* **Exercise details**
Copy the complete listing word for word, but do not carry over any images.
□ □ □ □
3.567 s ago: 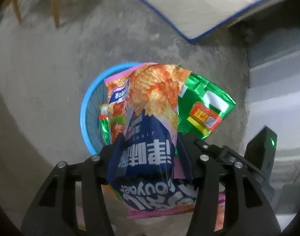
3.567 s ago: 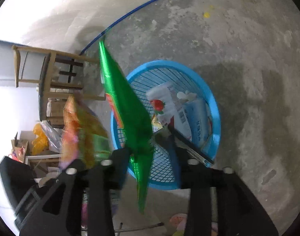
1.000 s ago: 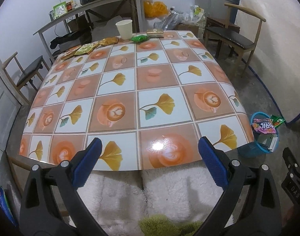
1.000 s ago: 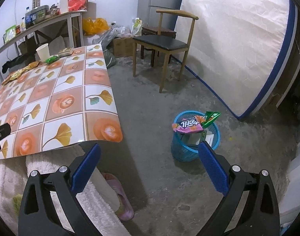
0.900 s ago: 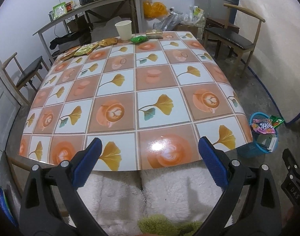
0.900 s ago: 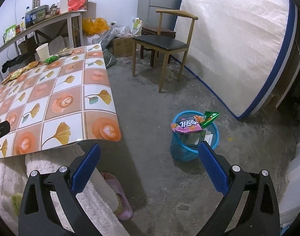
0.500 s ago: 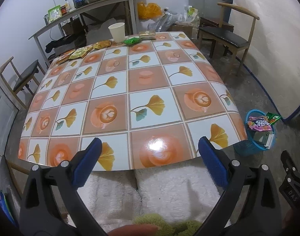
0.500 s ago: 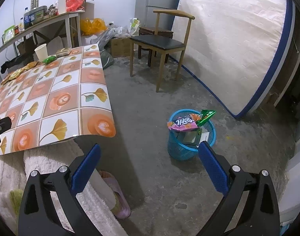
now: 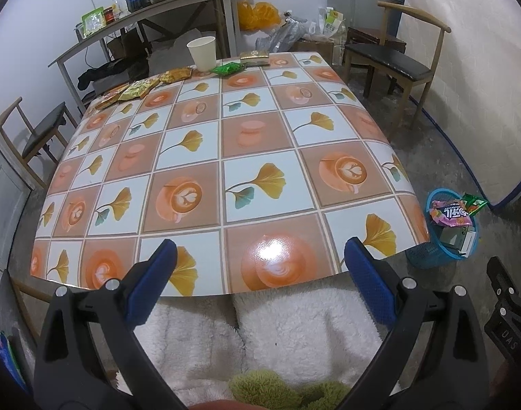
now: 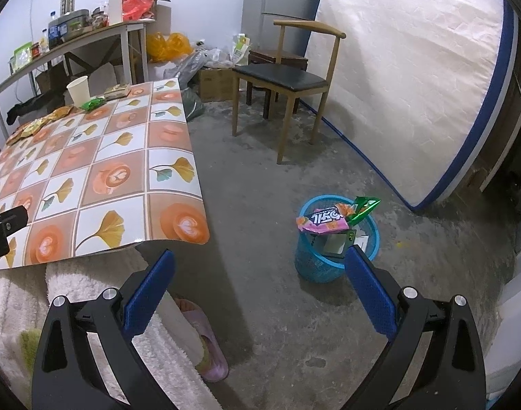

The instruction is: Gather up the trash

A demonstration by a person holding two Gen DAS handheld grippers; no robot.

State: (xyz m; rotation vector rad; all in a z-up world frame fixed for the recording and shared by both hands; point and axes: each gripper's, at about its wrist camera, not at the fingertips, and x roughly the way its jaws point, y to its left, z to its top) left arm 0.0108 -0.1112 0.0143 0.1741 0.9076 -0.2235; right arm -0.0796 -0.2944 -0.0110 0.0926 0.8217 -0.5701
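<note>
Both the left tool (image 9: 257, 266) and right tool (image 10: 258, 275) gape wide, holding nothing. Wrappers (image 10: 323, 220) fill the blue basket (image 10: 315, 266) on the floor beside the bench (image 9: 205, 157); more packets (image 9: 137, 89) lie along its far edge.

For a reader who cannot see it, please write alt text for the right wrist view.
An open black two-finger right gripper with blue pads, holding nothing, points at a grey concrete floor where a blue plastic mesh trash basket holds a pink snack bag and a green foil wrapper. A table with a leaf-patterned tablecloth is at left.
</note>
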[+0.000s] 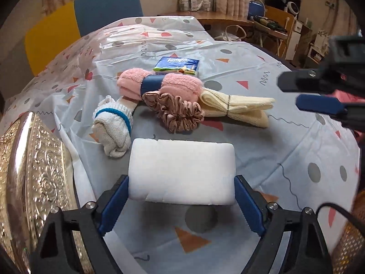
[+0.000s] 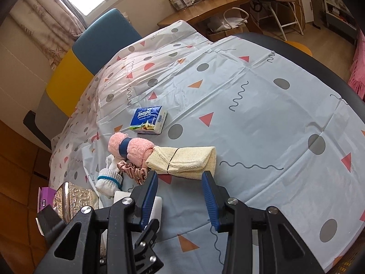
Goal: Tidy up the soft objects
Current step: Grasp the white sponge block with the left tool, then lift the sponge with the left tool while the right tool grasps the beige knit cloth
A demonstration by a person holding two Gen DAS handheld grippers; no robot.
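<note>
A white sponge block (image 1: 182,164) lies flat on the patterned tablecloth (image 1: 285,155), and my left gripper (image 1: 181,178) straddles its near end. The blue pads stand right at its two sides, with no squeeze showing. Behind it lie a rolled white sock (image 1: 114,127), a satin scrunchie (image 1: 175,111), a pink towel roll (image 1: 159,84) with a blue band, a tied cream cloth (image 1: 237,109) and a tissue pack (image 1: 176,65). My right gripper (image 2: 180,174) hovers open and empty just short of the cream cloth (image 2: 187,159). It also appears at the right edge of the left wrist view.
An embossed silver box (image 1: 34,171) stands close on the left of the sponge. A purple box (image 2: 45,197) sits beyond it. A woven basket (image 1: 351,239) is at the right edge. Blue and yellow chairs (image 2: 91,52) line the table's far side.
</note>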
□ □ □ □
* **Answer to this task**
3.567 s ago: 
3.567 s ago: 
1.000 s ago: 
1.000 s ago: 
0.900 s ago: 
0.900 s ago: 
0.500 s ago: 
0.500 s ago: 
now: 
now: 

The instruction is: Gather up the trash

A demonstration by a person holding two Gen DAS handheld grippers; no robot.

State: (xyz m; rotation vector rad; all in a z-up world frame fixed for the recording and shared by both hands; point and axes: each gripper's, at about its wrist camera, not at the fingertips, and x roughly the way its jaws point, y to its left, z to its top) left arm 0.0108 -0.1112 0.0143 0.1741 0.9076 -0.2235; right arm -0.0796 -0.2944 -0.0110 0.0926 0.8217 -0.5701
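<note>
Both the left tool (image 9: 257, 266) and right tool (image 10: 258, 275) gape wide, holding nothing. Wrappers (image 10: 323, 220) fill the blue basket (image 10: 315, 266) on the floor beside the bench (image 9: 205, 157); more packets (image 9: 137, 89) lie along its far edge.

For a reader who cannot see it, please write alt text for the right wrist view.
An open black two-finger right gripper with blue pads, holding nothing, points at a grey concrete floor where a blue plastic mesh trash basket holds a pink snack bag and a green foil wrapper. A table with a leaf-patterned tablecloth is at left.
</note>
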[+0.000s] 
[+0.000s] 
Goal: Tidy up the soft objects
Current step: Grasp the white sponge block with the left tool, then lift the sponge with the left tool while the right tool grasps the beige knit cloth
A demonstration by a person holding two Gen DAS handheld grippers; no robot.
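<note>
A white sponge block (image 1: 182,164) lies flat on the patterned tablecloth (image 1: 285,155), and my left gripper (image 1: 181,178) straddles its near end. The blue pads stand right at its two sides, with no squeeze showing. Behind it lie a rolled white sock (image 1: 114,127), a satin scrunchie (image 1: 175,111), a pink towel roll (image 1: 159,84) with a blue band, a tied cream cloth (image 1: 237,109) and a tissue pack (image 1: 176,65). My right gripper (image 2: 180,174) hovers open and empty just short of the cream cloth (image 2: 187,159). It also appears at the right edge of the left wrist view.
An embossed silver box (image 1: 34,171) stands close on the left of the sponge. A purple box (image 2: 45,197) sits beyond it. A woven basket (image 1: 351,239) is at the right edge. Blue and yellow chairs (image 2: 91,52) line the table's far side.
</note>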

Nothing else is needed to finish the exercise.